**TASK GOAL:** Go through the listing below and output exactly the line with "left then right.", the line with "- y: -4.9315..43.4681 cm", and each line between; omit the rest.

**RECORDED DATA:**
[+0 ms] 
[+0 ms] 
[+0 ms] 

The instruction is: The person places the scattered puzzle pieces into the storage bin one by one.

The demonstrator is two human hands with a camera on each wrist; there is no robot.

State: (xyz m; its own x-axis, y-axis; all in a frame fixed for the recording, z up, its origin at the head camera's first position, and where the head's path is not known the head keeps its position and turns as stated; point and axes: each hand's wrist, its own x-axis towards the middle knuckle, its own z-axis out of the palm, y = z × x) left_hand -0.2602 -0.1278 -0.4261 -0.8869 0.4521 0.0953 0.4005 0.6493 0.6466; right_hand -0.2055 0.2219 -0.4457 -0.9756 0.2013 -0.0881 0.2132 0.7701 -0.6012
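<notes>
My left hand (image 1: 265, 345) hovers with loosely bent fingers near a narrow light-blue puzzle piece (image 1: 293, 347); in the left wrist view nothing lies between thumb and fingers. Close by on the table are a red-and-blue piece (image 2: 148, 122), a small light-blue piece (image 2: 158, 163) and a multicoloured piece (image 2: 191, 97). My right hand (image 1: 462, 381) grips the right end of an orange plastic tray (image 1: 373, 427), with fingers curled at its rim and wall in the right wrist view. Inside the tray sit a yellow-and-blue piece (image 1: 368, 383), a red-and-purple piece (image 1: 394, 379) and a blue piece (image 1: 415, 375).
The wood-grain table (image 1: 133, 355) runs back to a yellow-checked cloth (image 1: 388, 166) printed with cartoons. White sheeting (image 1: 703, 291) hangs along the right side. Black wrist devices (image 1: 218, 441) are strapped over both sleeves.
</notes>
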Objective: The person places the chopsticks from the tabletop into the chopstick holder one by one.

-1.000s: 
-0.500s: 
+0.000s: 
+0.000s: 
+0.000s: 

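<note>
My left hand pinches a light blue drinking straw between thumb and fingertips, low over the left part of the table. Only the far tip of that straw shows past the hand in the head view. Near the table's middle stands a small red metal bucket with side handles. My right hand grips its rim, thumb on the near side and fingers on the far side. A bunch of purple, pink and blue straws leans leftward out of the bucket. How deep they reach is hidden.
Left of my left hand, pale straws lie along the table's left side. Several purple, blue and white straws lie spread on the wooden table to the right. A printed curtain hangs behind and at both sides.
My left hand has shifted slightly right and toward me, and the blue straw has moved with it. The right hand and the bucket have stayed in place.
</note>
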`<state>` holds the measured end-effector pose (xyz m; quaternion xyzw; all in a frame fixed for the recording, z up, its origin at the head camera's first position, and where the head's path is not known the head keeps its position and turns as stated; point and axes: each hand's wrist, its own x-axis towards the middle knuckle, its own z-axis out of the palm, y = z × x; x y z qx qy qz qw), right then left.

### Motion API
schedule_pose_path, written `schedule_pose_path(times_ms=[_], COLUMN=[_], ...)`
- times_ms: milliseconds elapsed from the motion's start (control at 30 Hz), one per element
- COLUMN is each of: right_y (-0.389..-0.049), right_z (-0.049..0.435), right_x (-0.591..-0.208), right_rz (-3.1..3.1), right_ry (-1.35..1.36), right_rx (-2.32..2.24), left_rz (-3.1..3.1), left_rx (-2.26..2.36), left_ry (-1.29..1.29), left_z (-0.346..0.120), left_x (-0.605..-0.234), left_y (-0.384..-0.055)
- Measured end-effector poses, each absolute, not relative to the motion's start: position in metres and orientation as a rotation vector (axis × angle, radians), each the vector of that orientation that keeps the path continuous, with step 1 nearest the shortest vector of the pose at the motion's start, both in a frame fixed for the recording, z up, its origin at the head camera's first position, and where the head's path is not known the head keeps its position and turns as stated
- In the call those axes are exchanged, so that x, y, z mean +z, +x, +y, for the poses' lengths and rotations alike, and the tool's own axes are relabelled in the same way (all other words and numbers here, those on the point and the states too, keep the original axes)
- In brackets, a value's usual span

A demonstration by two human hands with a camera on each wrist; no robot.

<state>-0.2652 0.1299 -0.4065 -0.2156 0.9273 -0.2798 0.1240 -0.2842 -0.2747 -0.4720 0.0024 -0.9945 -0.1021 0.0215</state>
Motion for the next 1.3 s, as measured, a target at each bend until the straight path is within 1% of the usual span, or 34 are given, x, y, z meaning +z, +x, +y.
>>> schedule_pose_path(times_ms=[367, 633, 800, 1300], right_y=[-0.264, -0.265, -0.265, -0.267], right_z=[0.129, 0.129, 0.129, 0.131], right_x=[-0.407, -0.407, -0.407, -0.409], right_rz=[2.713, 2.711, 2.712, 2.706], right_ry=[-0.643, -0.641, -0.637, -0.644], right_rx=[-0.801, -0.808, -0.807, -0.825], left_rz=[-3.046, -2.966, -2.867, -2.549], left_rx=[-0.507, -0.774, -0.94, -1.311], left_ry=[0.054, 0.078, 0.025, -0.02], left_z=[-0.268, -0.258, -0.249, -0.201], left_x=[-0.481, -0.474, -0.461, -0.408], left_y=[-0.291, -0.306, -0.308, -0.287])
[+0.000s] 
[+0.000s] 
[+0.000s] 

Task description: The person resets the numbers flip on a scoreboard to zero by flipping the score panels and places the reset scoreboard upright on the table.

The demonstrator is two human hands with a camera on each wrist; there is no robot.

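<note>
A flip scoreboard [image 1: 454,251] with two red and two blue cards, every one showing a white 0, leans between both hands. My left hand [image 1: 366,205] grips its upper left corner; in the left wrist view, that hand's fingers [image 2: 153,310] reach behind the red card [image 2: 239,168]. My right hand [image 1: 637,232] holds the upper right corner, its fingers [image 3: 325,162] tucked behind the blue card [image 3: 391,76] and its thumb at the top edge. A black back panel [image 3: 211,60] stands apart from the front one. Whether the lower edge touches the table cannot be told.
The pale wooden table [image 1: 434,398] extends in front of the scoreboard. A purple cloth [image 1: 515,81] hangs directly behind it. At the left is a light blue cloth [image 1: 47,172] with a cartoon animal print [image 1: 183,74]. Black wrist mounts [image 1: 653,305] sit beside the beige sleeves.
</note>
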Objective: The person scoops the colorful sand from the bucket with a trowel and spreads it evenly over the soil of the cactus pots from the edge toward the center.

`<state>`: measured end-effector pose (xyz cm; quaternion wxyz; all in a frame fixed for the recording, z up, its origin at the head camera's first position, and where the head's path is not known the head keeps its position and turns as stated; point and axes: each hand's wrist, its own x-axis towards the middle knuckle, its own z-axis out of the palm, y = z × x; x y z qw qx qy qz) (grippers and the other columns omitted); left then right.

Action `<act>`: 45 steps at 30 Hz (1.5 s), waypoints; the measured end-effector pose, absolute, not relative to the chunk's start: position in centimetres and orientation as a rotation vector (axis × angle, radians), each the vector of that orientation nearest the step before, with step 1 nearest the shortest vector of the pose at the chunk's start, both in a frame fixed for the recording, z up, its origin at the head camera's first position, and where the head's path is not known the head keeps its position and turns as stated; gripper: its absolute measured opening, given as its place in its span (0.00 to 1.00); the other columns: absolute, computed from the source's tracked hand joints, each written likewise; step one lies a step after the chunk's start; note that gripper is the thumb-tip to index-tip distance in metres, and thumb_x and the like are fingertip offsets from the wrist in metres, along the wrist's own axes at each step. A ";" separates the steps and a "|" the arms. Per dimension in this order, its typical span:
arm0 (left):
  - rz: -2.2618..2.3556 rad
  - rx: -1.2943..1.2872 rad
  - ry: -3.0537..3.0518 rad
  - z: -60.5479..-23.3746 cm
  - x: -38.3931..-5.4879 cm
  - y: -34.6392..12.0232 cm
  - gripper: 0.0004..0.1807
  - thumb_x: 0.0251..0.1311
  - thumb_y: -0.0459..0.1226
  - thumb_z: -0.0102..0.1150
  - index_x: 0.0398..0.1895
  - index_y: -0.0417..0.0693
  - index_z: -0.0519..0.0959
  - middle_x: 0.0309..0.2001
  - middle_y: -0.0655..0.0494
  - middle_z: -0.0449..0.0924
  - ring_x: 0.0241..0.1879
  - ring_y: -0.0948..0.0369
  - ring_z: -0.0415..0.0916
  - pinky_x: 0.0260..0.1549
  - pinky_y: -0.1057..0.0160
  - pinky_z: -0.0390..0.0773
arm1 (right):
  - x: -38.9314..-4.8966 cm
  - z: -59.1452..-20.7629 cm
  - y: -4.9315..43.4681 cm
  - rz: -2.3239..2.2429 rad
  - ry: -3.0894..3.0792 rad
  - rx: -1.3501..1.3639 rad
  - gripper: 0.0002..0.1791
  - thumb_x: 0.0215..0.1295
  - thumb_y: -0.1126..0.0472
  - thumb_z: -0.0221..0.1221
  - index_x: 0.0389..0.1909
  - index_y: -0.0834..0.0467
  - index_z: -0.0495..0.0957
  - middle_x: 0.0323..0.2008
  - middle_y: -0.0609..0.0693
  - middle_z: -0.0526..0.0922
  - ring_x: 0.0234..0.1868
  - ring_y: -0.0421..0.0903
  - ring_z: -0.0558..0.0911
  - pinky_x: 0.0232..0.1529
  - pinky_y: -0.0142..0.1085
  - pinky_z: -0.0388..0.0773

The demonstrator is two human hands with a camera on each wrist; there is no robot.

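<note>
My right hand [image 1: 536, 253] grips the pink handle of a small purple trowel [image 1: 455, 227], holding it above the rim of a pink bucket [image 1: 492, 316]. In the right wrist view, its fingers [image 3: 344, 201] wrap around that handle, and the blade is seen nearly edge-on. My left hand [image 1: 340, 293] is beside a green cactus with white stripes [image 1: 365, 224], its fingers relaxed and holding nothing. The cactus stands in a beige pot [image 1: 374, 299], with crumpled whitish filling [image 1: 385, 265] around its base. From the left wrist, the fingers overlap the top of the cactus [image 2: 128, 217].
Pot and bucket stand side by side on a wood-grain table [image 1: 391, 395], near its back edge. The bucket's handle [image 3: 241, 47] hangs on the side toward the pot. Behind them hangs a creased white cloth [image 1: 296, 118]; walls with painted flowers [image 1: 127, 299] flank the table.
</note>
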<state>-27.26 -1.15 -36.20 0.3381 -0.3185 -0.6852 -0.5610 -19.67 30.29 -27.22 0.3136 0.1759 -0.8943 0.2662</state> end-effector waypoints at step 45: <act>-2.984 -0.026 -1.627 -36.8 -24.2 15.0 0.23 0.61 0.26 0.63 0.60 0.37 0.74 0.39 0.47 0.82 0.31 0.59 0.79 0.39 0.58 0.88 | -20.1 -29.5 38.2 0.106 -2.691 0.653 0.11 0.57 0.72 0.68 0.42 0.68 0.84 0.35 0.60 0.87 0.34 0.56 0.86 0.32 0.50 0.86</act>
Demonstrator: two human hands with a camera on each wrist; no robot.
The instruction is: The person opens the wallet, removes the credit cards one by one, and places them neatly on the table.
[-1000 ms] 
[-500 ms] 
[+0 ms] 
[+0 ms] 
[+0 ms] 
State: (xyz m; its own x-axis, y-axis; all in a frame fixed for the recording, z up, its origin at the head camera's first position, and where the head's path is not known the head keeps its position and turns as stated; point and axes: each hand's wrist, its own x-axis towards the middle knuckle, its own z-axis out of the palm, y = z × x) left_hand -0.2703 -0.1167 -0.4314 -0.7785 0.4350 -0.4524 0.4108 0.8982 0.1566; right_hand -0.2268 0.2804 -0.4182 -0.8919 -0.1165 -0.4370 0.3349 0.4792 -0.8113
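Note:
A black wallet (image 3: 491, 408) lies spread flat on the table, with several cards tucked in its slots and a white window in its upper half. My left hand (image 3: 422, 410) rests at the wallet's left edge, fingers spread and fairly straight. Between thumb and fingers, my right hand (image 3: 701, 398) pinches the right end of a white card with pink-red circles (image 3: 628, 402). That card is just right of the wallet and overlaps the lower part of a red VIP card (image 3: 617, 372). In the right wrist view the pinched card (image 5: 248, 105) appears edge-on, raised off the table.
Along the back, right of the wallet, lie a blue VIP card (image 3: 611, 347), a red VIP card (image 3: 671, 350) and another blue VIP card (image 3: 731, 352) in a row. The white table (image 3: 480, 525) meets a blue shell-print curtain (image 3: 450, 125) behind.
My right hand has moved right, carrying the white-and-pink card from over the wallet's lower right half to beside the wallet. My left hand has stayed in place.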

**YOUR RESPONSE:**
`<state>`: measured end-effector pose (xyz cm; quaternion wxyz; all in a frame fixed for the recording, z up, its origin at the head camera's first position, and where the head's path is not known the head keeps its position and turns as stated; point and axes: each hand's wrist, its own x-axis towards the middle knuckle, its own z-axis out of the palm, y = z × x; x y z qw qx qy qz) (grippers and the other columns omitted); left then right.

Action `<act>`: 45 steps at 30 Hz (1.5 s), waypoints; the measured end-effector pose, absolute, not relative to the chunk's start: position in centimetres and orientation as a rotation vector (axis × angle, radians), each the vector of that orientation nearest the step before, with step 1 nearest the shortest vector of the pose at the chunk's start, both in a frame fixed for the recording, z up, its origin at the head camera's first position, and where the head's path is not known the head keeps its position and turns as stated; gripper: its absolute measured opening, given as its place in its span (0.00 to 1.00); the other columns: absolute, computed from the source's tracked hand joints, each written likewise; step one lies a step after the chunk's start; note that gripper is the thumb-tip to index-tip distance in metres, and thumb_x and the like are fingertip offsets from the wrist in metres, along the wrist's own axes at each step. A ";" separates the steps and a "|" the arms. Per dimension in this order, its typical span:
arm0 (left):
  - rz: -2.2618..2.3556 rad
  - rx: -1.2943..1.2872 rad
  - ry: -3.0537..3.0518 rad
  - z: -60.5479..-23.3746 cm
  - x: -38.3931..-5.4879 cm
  - y: -34.6392..12.0232 cm
  - gripper: 0.0004..0.1807
  - thumb_x: 0.0251..0.1311
  - thumb_y: -0.0459..0.1226
  - thumb_z: -0.0102..0.1150
  - index_x: 0.0398..0.1895
  - index_y: -0.0417..0.0693
  - index_z: -0.0519..0.0959
  - middle_x: 0.0309..0.2001
  - middle_y: -0.0655..0.0494
  - middle_z: -0.0449..0.0924
  - ring_x: 0.0241..0.1879
  - ring_y: -0.0948..0.0369
  - ring_z: -0.0415..0.0916
  - pinky_x: 0.0260..0.1549
  - pinky_y: -0.1057..0.0160
  - pinky_z: -0.0390..0.0773
arm1 (right):
  - x: -38.9314..-4.8966 cm
  - z: -59.1452..-20.7629 cm
  - y: -4.9315..43.4681 cm

Work on the exercise is complete.